Bush wins changes in Medicare benefits

Jeanne Lenzer
PMCID: PMC1126891

After a bitter legislative fight, the US Congress passed a $395 billion revision of Medicare, the health insurance programme for elderly people, which will come into effect in 2006.

The Medicare Drug Benefit bill institutes far-reaching revisions of the popular programme created in 1965. The addition of outpatient prescription drug benefits attracted support from many quarters. But the bill's inclusion of privatisation schemes created a bitter divide with critics charging that the bill is the first step toward the dismantling of Medicare.

President George Bush's administration supported the bill saying its provisions encouraging privatisation create competition that will keep costs down and give elderly people a better range of choices.

Soaring drug costs fuelled the battle over changes in Medicare. Drug prices in the United States, often four to 10 times higher than in Canada and Europe, triggered a movement to legalise the reimportation of drugs. But the new Medicare drug plan prohibits both drug reimportation and price negotiations by Medicare.

"[This bill] is a sweetheart deal to hand over huge amounts of money to the insurance and drug industries," says Steffie Woolhandler, associate professor of medicine at Harvard Medical School.

Thomas Scully, administrator of the Centers for Medicare and Medicaid Services (CMS), an agency that administers the federal health insurance schemes, rejected the idea of price negotiations with drug companies, saying it would amount to "price fixing.

" Larry Sasich, research associate with the Washington based citizen's lobby organisation Public Citizen, says that is precisely what the agency should be doing: "The government isn't negotiating with the private sector on drug prices like they do for the Department of Defense, the Veterans Administration, and the Indian Health Service." This failure to negotiate, says Mr Sasich, will ensure that drug prices stay high.

In a surprise move, the AARP (formerly the American Association of Retired Persons) endorsed the bill just days before the House vote. The association's president, Jim Parkel, contradicted the claim that the bill prohibits reimportation. Mr Parkel told the BMJ , "We did support and will support reimportation from Canada . . . There's nothing in the bill that precludes reimportation."

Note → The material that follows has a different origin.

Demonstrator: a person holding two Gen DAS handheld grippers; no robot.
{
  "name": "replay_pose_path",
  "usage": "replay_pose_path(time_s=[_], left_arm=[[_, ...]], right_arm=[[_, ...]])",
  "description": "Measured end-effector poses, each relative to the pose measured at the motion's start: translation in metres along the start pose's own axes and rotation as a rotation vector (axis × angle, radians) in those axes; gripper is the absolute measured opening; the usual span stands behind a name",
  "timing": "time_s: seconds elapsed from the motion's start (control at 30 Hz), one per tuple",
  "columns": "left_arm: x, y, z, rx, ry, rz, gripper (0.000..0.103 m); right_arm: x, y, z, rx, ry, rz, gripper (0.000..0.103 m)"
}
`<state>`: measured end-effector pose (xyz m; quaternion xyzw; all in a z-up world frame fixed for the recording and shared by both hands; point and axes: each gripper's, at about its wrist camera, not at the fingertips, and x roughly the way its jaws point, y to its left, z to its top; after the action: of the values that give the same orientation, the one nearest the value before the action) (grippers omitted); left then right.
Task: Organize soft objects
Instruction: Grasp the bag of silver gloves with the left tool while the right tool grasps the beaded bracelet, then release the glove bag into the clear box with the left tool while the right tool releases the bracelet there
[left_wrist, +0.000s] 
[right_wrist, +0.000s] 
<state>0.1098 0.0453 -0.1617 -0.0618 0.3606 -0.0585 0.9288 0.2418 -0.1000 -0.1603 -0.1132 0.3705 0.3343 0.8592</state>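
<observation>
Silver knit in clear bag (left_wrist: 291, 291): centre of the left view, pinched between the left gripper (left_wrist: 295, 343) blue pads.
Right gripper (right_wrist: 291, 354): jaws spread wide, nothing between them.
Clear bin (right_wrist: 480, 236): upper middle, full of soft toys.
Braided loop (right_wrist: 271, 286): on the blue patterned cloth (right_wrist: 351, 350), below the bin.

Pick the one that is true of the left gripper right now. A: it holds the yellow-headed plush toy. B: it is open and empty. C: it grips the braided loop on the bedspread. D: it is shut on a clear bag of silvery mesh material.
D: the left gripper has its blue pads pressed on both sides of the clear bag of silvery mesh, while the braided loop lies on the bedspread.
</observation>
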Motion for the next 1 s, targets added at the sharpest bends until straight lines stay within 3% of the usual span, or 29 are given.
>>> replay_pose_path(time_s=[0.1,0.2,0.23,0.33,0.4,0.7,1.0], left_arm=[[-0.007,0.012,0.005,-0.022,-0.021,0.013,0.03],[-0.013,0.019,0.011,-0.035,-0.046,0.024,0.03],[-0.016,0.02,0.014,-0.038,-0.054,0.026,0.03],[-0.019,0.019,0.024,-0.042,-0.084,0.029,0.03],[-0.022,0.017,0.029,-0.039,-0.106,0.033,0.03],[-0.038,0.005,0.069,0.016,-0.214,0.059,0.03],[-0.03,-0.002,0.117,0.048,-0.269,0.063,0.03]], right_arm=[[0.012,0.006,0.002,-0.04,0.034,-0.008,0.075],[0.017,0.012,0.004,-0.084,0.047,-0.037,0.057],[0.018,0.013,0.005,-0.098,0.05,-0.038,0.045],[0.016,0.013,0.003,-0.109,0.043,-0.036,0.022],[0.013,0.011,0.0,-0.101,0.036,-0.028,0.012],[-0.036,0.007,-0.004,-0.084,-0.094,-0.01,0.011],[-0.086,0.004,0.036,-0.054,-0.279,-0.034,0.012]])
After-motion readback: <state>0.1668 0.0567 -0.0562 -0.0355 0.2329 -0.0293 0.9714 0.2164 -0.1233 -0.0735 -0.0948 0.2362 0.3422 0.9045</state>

But Congressman Maurice Hinchey, Democratic representative of New York's 22nd district, said that the bill did prohibit reimportation, but that "it does it in a way that enables [Mr Parkel] to say it doesn't." He added: "The bill prohibits reimportation unless the Food and Drug Administration determines that the drugs that are imported are the same as the ones here in the US. But the FDA has already said they're not going to do that."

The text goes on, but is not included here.